Dès lors, il convient de dire que la somme allouée à la victime avant imputation de la créance des organismes sociaux et avant déduction des provisions portera intérêts au double du taux légal à compter du 30/04/19 ( 5 mois aprés la remise des rapports [H] et [N] postérieur au rapport d’expertise médical) et jusqu’à la date du jugement définitif. En revanche, aucune demande n’est faite au titre de la capitalisation.”
Il est donc exact que le tribunal n’a pas statué sur la demande subsidiaire de la compagnie AXA FRANCE IARD de voir le terme de la période des intérêts doublés fixé, à défaut de l’offre du 15 juin 2020, au 20 novembre 2023, date de ses premières conclusions récapitulatives.

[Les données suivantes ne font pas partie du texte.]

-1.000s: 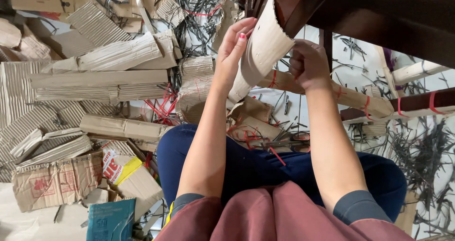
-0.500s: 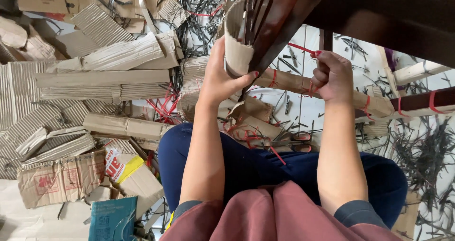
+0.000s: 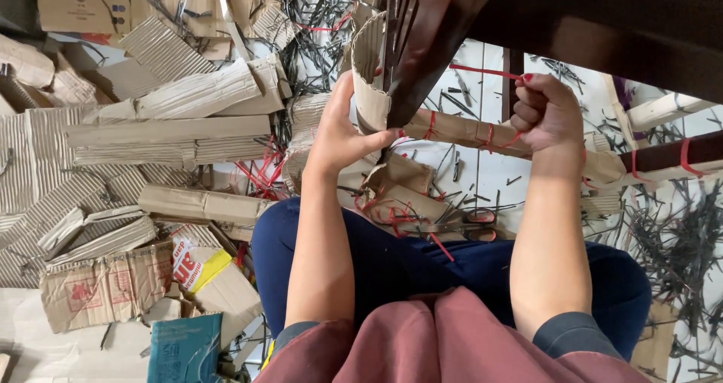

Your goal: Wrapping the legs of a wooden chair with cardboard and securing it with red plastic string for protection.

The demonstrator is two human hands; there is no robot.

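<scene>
While we sat on the floor [image 3: 482, 168] with our legs crossed, our left hand [image 3: 343, 134] was curled closed around the cardboard sleeve [image 3: 370, 78], pressing it against the dark wooden leg [image 3: 425, 44] so the wrap stayed tight. Our right hand [image 3: 548, 112] was a shut fist on the red strap [image 3: 486, 71], which ran taut from the leg to our fingers, apparently to bind the sleeve. The sleeve sat high, near the leg's upper part. Scissors [image 3: 471, 219] lay by our knees, and cardboard scraps [image 3: 166, 127] covered the floor's left side.
</scene>
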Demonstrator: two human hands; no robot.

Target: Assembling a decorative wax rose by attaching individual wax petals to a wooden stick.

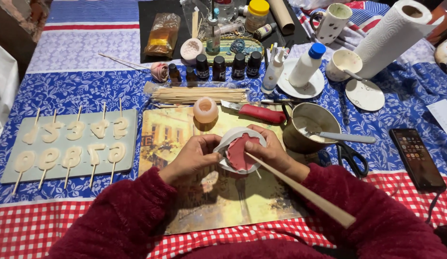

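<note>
My left hand (192, 157) and my right hand (272, 152) together hold a round white silicone mould (233, 135) tilted toward me, with a pink cast piece (240, 152) showing inside it. A long wooden stick (300, 189) runs from the pink piece back over my right wrist toward me. The mould is held above a picture placemat (166, 136). Both arms wear dark red fuzzy sleeves.
A grey tray (130, 144) of number-shaped pieces on sticks lies left. Behind: a small candle (205, 110), skewers (199, 95), red-handled knife (259, 113), dark bottles (218, 67). Right: metal pot with spoon (307, 125), scissors (350, 157), phone (417, 158), paper towel roll (394, 36).
</note>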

L’offre formée par la compagnie AXA FRANCE IARD dans ses premières conclusions en défense du 20 novembre 2023 doit également être considérée comme incomplete et insuffisante dès lors que, de la même manière que l’offre du 15 juin 2020, elle ne portait pas sur l’ensemble des postes retenus par les experts, notamment le surcoût lié à l’acquisition d’une maison plus grande et d’un véhicule plus grand devant être décaissé. L’offre de ces conclusions récapitulatives au titre des équipements et aides techniques étaient également beaucoup plus faible que les sommes allouées dans le jugement en considération de l’évaluation de Monsieur [N].

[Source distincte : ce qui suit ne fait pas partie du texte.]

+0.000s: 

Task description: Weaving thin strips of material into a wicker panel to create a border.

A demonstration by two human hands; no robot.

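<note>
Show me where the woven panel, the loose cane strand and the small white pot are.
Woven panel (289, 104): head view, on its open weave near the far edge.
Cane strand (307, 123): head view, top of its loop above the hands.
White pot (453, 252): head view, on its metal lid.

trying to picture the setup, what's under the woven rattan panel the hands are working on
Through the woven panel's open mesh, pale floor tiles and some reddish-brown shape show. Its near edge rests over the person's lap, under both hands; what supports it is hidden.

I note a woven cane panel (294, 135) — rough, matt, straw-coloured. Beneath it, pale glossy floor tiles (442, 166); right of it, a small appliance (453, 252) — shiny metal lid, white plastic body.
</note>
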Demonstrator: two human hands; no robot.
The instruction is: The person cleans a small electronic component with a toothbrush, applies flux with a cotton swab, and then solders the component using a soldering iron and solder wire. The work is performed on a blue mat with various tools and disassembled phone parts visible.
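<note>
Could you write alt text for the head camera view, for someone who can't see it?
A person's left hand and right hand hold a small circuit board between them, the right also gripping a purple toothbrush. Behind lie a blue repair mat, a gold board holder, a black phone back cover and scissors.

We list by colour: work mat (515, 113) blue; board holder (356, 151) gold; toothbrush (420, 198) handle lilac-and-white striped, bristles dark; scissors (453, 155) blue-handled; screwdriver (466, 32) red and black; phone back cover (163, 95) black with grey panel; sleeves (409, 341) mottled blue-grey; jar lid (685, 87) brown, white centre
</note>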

Il convient en conséquence de compléter le jugement affecté de l’omission en insérant aux motifs cette mention. En revanche, il n’y a pas lieu de compléter le dispositif qui portait notamment les mentions suivantes :
“Condamne la compagnie AXA FRANCE IARD à payer à M. [C] [B] une somme représentant les intérêts au double du taux légal sur la somme de 1 019 592,39€ depuis le 30/04/19 jusqu’à la date du jugement devenu définitif en application des dispositions de l’article L211-13 du code des assurances
Rejette les autres demandes des parties”
Par ailleurs, il n’y pas lieu de faire droit à la demande de M. [B] au titre de l’article 700 du Code de Procédure Civile.
PAR CES MOTIFS :
Le tribunal statuant par décision réputée contradictoire et en premier ressort :
— COMPLETE le jugement du 15 janvier 2025 comportant une omission de statuer;
— DIT qu’il convient de lire dans les motifs de la décision, en page 15, après le paragraphe
“L’offre de la compagnie AXA FRANCE YARD émise le 15 juin 2020 doit être considérée comme incomplete et insuffisante….”
Le paragraphe suivant :
“ L’offre formée par la compagnie AXA FRANCE IARD dans ses premières conclusions en défense du 20 novembre 2023 doit également être considérée comme incomplete et insuffisante dès lors que, de la même manière que l’offre du 15 juin 2020, elle ne portait pas sur l’ensemble des postes retenus par les experts, notamment le surcoût lié à l’acquisition d’une maison plus grande et d’un véhicule plus grand devant être décaissé. L’offre de ces conclusions récapitulatives au titre des équipements et aides techniques étaient également beaucoup plus faible que les sommes allouées dans le jugement en considération de l’évaluation de Monsieur [N].”
— ORDONNE la mention de la présente décision en marge de la minute et des expéditions de la décision complétée ;
— REJETTE toute demande plus ample ou contraire
— MET les dépens à la charge de l’Etat.
Le jugement a été signé par Louise LAGOUTTE, président et Elisabeth LAPORTE, greffier.